It’s a day well spent when you learn something new. My learning for today was the word “kerfuffle“. Such a pleasant word for denoting a commotion or fuss caused by conflicting views. It can be described as a humorous-sounding word for a non-humorous situation. As the comic strip below reveals, it serves to lighten up the mood when venturing into serious topics.
Fuffle was first used in Scottish English, as early as the 16th century, as a verb meaning “to dishevel.” The addition of the prefix car- (possibly derived from a Scottish Gaelic word meaning “wrong” or “awkward”) didn’t change the meaning of the word considerably. In the 19th century carfuffle, with its variant curfuffle, became a noun, and in the 20th century it was embraced by a broader population of English speakers and standardized to kerfuffle.

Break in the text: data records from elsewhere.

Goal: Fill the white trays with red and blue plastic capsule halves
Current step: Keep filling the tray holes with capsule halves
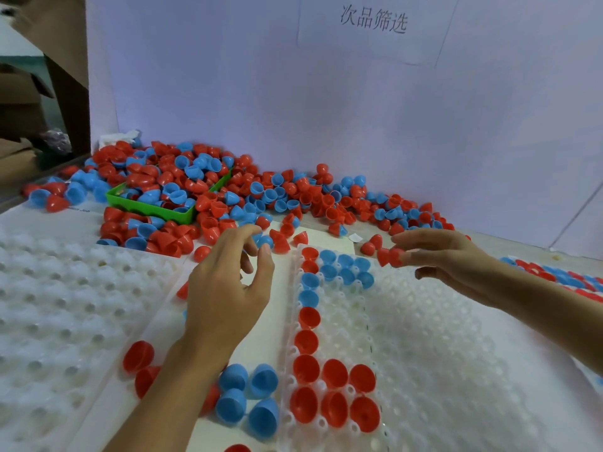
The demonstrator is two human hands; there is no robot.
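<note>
Head view shows picking in hand: the right hand (447, 256) pinches red halves (390, 257) over the centre tray's (440, 353) far edge, mostly unfilled; the left hand (228, 288) hovers, fingers loosely curled, empty. Next, I judge, seat them open-side up in free sockets.

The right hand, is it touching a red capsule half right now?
Touching. The head view shows the right hand pinching a red capsule half at its fingertips, no gap visible, above the partly filled white tray.
</note>
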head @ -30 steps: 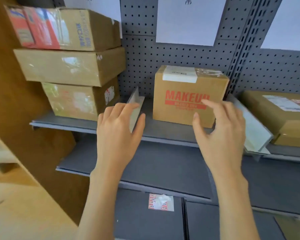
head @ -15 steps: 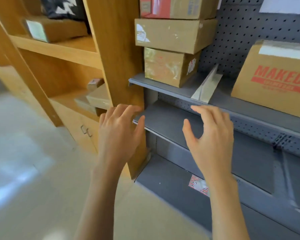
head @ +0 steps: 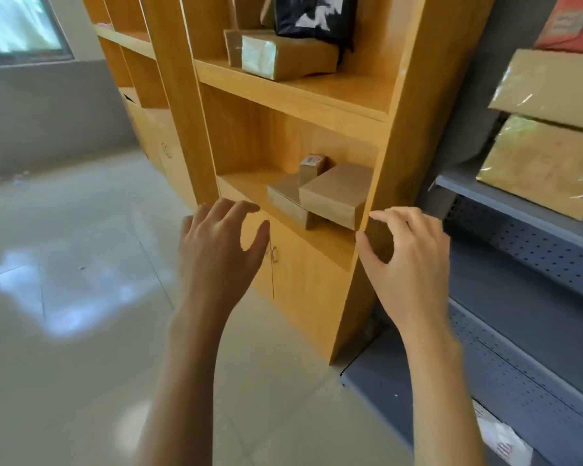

There is, however, some dispute among language historians over how the altered spelling came to be favored.
Here’s another passage I found that extols it’s cheerfulness:
“Maud burst into the room causing such a kerfuffle you’d have thought someone had been murdered. Turned out one of the cupcakes for the tea break had been pilfered. ‘Tut, some people’ I said, discreetly brushing cake crumbs from my lap.”
And here’s some plain old fun usage of the word:
Kerfuffle is all around us. Who would have thought?!